| GIVEN INFORMATION |
▼
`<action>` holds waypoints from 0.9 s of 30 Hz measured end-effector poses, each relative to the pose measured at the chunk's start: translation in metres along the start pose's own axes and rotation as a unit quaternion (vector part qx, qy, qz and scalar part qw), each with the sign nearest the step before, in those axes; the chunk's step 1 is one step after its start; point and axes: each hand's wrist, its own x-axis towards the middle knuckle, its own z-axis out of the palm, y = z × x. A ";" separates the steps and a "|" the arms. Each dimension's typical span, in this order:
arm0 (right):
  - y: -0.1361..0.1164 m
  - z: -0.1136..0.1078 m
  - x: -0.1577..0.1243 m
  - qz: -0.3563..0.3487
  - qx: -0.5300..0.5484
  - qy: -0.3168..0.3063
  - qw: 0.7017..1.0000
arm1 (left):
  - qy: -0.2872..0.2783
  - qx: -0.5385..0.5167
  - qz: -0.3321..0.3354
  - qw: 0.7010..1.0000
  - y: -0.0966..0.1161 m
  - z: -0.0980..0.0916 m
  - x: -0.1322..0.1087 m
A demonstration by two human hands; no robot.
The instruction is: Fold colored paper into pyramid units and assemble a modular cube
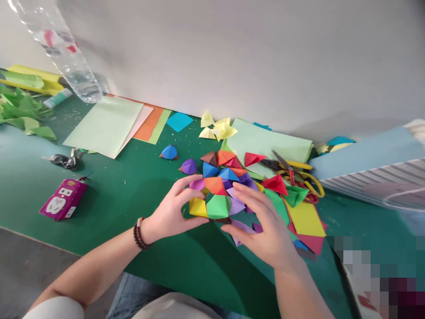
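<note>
My left hand (172,208) and my right hand (259,226) hold a multicoloured ball of folded paper units (215,186) between them. My left fingers and thumb wrap its left side, near a yellow unit (198,207). My right fingers spread over its right side, with the thumb below it. A green unit (218,207) faces me. Lying apart on the green mat (149,208) are a blue folded unit (169,153) and a purple one (188,166). A wooden bead bracelet (139,233) circles my left wrist.
Red-handled scissors (292,173) lie among coloured paper sheets right of the ball. Pale yellow folded units (215,128) sit near the wall. A plastic bottle (63,53) hangs upper left. Keys (64,161) and a magenta box (63,199) lie left. A striped bag (372,177) stands right.
</note>
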 end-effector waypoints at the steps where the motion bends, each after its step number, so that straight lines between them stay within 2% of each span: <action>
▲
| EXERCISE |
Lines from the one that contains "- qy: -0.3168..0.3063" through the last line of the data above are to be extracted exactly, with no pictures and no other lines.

| RESPONSE AREA |
  - qy: -0.3168..0.3063
  - qw: 0.7017..1.0000
arm1 (left):
  - qy: -0.2872..0.2783
  - qx: -0.5385..0.5167
  - qz: -0.3321..0.3354
  - qw: 0.7010..1.0000
  - y: -0.0966..0.1161 m
  - z: -0.0980..0.0916 m
  - x: -0.1322..0.1087 m
A demonstration by two human hands; no robot.
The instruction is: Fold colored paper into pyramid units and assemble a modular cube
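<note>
My left hand (172,208) and my right hand (259,226) hold a multicoloured ball of folded paper units (215,186) between them. My left fingers and thumb wrap its left side, near a yellow unit (198,207). My right fingers spread over its right side, with the thumb below it. A green unit (218,207) faces me. Lying apart on the green mat (149,208) are a blue folded unit (169,153) and a purple one (188,166). A wooden bead bracelet (139,233) circles my left wrist.
Red-handled scissors (292,173) lie among coloured paper sheets right of the ball. Pale yellow folded units (215,128) sit near the wall. A plastic bottle (63,53) hangs upper left. Keys (64,161) and a magenta box (63,199) lie left. A striped bag (372,177) stands right.
</note>
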 end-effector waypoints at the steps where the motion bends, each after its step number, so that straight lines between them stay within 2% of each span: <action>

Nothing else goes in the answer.